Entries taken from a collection
>>>>>

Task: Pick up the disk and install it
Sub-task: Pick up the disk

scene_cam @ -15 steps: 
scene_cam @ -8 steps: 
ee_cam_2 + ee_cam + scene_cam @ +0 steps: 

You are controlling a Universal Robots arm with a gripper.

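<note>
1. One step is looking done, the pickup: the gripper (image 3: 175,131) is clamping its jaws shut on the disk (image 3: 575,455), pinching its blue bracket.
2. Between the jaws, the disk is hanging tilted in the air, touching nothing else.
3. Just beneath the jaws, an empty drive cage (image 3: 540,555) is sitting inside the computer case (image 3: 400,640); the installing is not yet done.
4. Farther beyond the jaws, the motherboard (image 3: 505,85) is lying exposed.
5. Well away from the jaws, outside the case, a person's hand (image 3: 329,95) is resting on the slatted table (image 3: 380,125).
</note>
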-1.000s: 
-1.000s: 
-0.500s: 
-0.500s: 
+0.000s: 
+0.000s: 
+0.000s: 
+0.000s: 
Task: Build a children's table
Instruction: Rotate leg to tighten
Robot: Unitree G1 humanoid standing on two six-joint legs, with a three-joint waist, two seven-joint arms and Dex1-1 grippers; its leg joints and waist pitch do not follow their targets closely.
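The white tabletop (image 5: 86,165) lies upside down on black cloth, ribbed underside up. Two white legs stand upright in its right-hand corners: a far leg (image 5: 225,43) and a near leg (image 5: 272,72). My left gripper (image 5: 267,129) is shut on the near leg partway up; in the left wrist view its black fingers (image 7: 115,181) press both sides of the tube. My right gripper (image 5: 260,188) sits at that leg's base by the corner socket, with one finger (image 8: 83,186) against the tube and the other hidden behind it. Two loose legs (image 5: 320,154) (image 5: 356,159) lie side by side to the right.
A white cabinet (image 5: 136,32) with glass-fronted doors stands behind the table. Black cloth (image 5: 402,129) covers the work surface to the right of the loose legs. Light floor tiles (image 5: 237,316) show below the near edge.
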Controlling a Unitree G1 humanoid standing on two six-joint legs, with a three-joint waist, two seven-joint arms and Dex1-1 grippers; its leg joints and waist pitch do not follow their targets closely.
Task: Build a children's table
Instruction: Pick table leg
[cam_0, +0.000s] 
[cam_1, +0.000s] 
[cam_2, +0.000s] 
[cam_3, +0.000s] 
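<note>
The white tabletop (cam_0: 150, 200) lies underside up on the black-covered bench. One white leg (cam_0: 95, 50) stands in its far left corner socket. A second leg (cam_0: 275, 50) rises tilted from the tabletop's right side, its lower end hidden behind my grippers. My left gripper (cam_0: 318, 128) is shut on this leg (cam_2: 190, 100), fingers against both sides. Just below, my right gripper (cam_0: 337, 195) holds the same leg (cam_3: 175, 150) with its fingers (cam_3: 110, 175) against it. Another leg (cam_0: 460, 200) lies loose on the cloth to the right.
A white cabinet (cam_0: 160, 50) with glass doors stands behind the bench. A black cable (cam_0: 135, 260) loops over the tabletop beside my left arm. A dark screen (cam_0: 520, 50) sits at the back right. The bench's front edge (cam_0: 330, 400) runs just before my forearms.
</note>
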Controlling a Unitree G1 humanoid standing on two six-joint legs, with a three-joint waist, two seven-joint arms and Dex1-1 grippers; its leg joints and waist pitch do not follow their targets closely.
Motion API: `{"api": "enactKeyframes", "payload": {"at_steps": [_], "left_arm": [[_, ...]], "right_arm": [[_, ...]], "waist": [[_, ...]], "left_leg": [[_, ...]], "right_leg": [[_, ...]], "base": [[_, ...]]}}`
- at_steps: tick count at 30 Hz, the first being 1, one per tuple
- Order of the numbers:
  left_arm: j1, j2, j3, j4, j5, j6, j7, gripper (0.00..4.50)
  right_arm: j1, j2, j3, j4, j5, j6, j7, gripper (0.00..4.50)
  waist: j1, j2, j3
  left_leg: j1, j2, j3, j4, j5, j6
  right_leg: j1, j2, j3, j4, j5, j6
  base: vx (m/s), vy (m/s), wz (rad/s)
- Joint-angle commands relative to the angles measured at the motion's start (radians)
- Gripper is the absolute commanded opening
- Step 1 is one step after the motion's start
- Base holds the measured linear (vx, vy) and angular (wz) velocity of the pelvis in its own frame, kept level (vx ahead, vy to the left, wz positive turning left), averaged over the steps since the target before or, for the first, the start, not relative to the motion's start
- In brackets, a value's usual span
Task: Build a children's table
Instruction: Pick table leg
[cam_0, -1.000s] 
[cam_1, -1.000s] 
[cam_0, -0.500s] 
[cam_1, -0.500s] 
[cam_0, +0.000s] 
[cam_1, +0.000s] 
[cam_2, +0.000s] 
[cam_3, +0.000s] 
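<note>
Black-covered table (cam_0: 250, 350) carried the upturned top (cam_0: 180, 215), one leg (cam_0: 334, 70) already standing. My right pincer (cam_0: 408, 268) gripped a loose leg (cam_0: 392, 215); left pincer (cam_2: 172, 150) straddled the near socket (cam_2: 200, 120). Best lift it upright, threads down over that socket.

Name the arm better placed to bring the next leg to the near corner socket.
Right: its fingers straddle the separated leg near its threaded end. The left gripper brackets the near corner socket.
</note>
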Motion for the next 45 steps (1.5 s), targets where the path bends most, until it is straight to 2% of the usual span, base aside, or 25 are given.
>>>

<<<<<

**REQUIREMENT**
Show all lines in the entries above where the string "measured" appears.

**SOLVED EXERCISE**
- Joint-angle commands relative to the angles measured at the motion's start (radians)
- Base holds the measured linear (vx, vy) and angular (wz) velocity of the pelvis in its own frame, kept level (vx ahead, vy to the left, wz positive turning left), averaged over the steps since the target before or, for the first, the start, not relative to the motion's start

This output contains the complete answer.